The intro stopped playing at the beginning of each episode after episode 5, and the opening now just begins with the guest announcer welcoming the audience, then plays scenes of what will happen in the episode as the announcer reviews the events. After the scenes, the camera returns to the announcer as they introduce themselves, and then introduce Harris as he goes through the "Best Suit Ever" sign before coming out and having the brief talk.

===Audience Surprise===
Following the brief talk, Harris would surprise an audience member. This segment has received many different names but typically revolved around a close friend or relative sending in personal information to the producers and participating in parodies of popular media. In the end, Harris awarded the audience member with a trip or prize.
- Best Days of Your Life - Episode 1
- Get Ready - Episode 2
- We Are Family - Episode 3
- The Real Housewives Of Richmond, Virginia, Reunion Special - Episode 4
- My Diary... - Episode 5
- The Tweet Is On/It's Neil's Mom - Episode 6
- Somebody's Watching Me - Episode 7
- Best Time Ever Awards - Episode 8

===Get Lucky===
Get Lucky is a trivia gameshow in which one audience member is asked a series of 50-50 trivia questions from the current week's events. With every correct answer in 60 seconds, the player chooses a number which corresponds with a variety of prizes. Prizes range from novelty items such as candy all the way to a car or Jeep. At the end, the player is given a choice to keep the prizes already won or answer a final "Make or Break" question for a chance to win all 16 prizes or walk away with nothing.

===Undercover===
Undercover is a pre-taped prank segment in which Harris pranked a celebrity. In some instances, the celebrities were interviewed by Harris live.

===Sing Along Live===
Sing Along Live is a live karaoke segment where a popular singer or group sing a karaoke-style version of one of their most well-known songs. Three viewers participate via a hidden camera as the guest singer performs. At certain points, the song stops and one of the viewers must fill in a missing lyric, similar to that of Don't Forget the Lyrics! and The Singing Bee. If they sing the right lyric, they receive $1,000.

Notes

1. In the sixth episode, an audience member took part of the segment instead of a Skyped viewer.

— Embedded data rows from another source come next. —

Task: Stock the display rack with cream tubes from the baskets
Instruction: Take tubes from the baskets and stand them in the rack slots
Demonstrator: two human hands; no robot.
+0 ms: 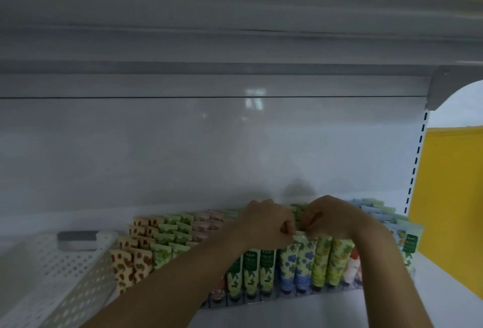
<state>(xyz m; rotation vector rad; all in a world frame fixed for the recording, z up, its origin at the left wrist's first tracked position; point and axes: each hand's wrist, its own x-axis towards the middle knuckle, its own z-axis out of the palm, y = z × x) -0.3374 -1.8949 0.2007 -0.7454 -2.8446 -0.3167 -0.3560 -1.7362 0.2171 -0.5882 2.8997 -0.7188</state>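
We seat a blue-flowered cream tube (304, 253) in the display rack (274, 299) — left hand (264, 223), right hand (337, 218) pinching its crimp; next, probably push it level.

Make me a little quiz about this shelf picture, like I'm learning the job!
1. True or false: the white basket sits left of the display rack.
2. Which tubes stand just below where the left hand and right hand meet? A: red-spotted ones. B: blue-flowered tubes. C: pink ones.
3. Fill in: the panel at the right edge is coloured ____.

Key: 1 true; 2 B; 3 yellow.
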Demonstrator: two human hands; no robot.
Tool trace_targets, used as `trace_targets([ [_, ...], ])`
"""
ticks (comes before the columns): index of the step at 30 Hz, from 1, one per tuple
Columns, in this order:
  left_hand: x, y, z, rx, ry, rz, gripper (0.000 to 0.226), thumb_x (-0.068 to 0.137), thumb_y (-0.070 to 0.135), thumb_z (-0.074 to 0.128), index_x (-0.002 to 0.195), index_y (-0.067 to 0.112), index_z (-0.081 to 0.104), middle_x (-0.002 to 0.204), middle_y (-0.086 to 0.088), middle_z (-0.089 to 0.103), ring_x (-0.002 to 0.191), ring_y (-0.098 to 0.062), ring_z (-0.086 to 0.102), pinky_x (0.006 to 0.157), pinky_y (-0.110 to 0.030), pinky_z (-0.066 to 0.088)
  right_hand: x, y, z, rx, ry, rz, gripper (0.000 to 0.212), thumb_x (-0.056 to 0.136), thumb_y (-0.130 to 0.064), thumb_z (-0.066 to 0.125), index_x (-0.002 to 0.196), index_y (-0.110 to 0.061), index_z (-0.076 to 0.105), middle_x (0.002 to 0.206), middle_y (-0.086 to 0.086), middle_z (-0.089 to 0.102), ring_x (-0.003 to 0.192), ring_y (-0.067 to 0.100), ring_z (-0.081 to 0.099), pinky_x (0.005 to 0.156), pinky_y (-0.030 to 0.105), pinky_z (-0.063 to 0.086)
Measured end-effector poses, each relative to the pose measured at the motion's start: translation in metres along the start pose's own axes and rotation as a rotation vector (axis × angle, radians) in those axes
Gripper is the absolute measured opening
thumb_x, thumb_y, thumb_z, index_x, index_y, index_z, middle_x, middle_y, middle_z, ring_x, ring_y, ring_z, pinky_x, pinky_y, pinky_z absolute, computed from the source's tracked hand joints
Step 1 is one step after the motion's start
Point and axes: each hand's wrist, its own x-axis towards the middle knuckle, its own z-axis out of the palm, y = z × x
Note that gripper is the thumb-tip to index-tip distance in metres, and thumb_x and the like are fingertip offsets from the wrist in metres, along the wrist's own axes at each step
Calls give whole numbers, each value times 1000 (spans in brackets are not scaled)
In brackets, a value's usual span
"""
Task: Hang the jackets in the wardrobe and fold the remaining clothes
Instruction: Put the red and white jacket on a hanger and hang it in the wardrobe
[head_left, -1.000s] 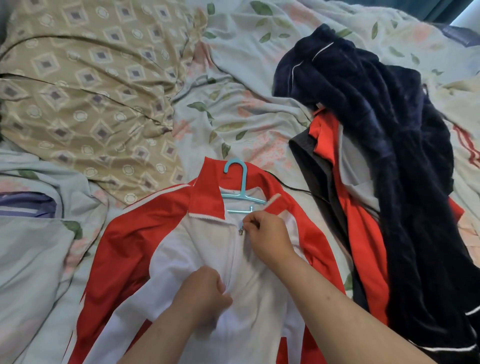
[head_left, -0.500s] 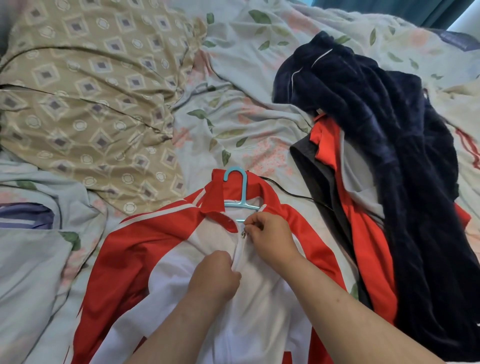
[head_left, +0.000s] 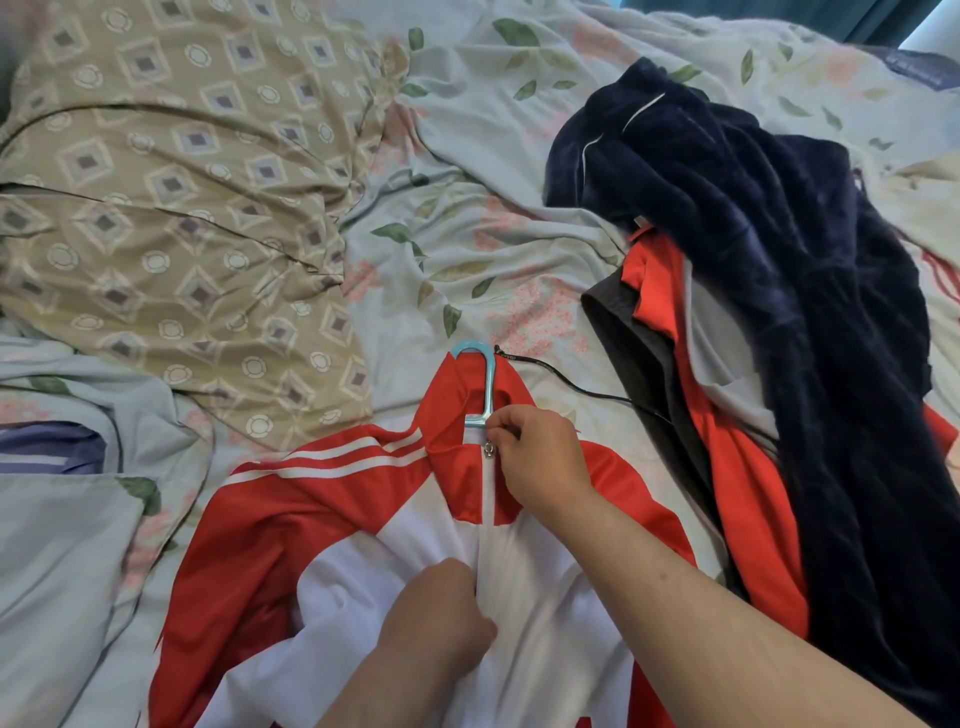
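Observation:
A red and white track jacket (head_left: 322, 525) lies front up on the bed, threaded on a light blue plastic hanger (head_left: 485, 382) whose hook sticks out of the collar. My right hand (head_left: 540, 462) pinches the zip pull at the base of the collar, with the zip closed up to there. My left hand (head_left: 441, 613) grips the white front fabric beside the zip, lower down. To the right lies a pile of clothes: a dark navy fleece garment (head_left: 779, 291) over a red, white and dark grey jacket (head_left: 727, 447).
The bed is covered by a floral sheet (head_left: 467, 260), with a beige patterned pillow (head_left: 171, 208) at the upper left and pale bedding (head_left: 57, 561) at the left. A thin black cord (head_left: 576, 384) runs from the collar toward the clothes pile.
My right hand has drawn the zip pull up to the collar, closing the jacket front. My left hand has slid lower on the white fabric. The camera has moved slightly.

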Motion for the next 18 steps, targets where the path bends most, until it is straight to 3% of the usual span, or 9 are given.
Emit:
trace_targets([
  [3, -2, -3, -2, 2, -40, 7, 25, 79, 32, 62, 73, 25, 39, 79, 11, 46, 79, -14, 51, 64, -25, 37, -3, 4, 2, -6, -9, -27, 17, 92, -10, 60, 86, -20, 73, 72, -23, 58, 70, -13, 53, 64, 0, 37],
  [5, -2, -4, -9, 2, -58, 11, 28, 78, 42, 64, 74, 25, 42, 79, 11, 48, 79, -13, 52, 63, -26, 37, -3, 7, 0, 29, -10, -28, 16, 92, -13, 62, 98, -22, 73, 80, -22, 61, 75, -13, 54, 67, 0, 36],
  [8, 1, -6, -36, -24, 86, -9, 38, 81, 60, 63, 75, 23, 54, 77, 8, 58, 79, -13, 57, 66, -28, 40, 0, 13, -9, 67, 60, 2, 23, 90, -24, 66, 113, -24, 70, 92, -17, 64, 84, -2, 56, 78, 9, 38],
  [12, 16, -16, -81, -152, 493, 118, 17, 86, 38, 68, 81, 23, 64, 75, 8, 57, 86, -21, 62, 71, -31, 43, 4, 29, -27, 33, 135, 40, 12, 92, -23, 60, 96, -25, 72, 91, -13, 66, 86, 5, 58, 77, 20, 40],
  [14, 28, -22, -98, -101, 637, 207, 13, 84, 23, 72, 93, 14, 70, 88, -3, 64, 91, -29, 60, 81, -37, 44, 5, 38, -35, -18, 127, 65, 19, 91, -15, 57, 92, -25, 72, 91, -10, 67, 87, 9, 60, 79, 25, 44],
  [16, 40, -30, -107, 2, 672, 207, 27, 83, 18, 73, 107, 7, 68, 102, -13, 66, 98, -35, 59, 89, -43, 44, 5, 49, -39, -133, 63, 79, 22, 91, -14, 55, 96, -24, 74, 97, -6, 68, 95, 16, 61, 86, 32, 47],
  [18, 50, -41, -111, 40, 595, 161, 33, 88, 20, 68, 118, 9, 64, 112, -12, 65, 107, -34, 57, 93, -44, 44, 4, 56, -40, -243, -34, 83, 24, 93, -19, 54, 106, -25, 73, 105, -3, 68, 103, 20, 59, 93, 39, 47],
])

2. In the seventh episode, the viewers had to fill three missing lyrics instead of one.

3. In the eighth episode, due to a poor Skype connection, one viewer did not sing the song (which was I Want It That Way by The Backstreet Boys in particular). However, he was still given $1,000.

===Voices in Your Head===
Voices in Your Head is another pre-taped prank segment. Harris, who is joined by a celebrity, will communicate with another celebrity, giving him/her instructions on how to handle three people.

===Ticket to Slide===
Ticket to Slide is a live segment. The contestants are regular people who don't know that they get to take part in a 60 ft slide, covered in oil and water, to grab keys. The contestants with keys unlock suitcases containing fantastic prizes, such as a trip to Australia.

===Neil Vs.===
In Neil Vs., Harris takes on another celebrity in a head-to-head physical or mental challenge. Challenges included trivia competitions and zipline races.

===End of the Show Show===
The End of the Show Show is a finale spectacular in which Harris, Scherzinger, Little NPH, Little Nicole and the guest announcer joined a popular performance group for a finale.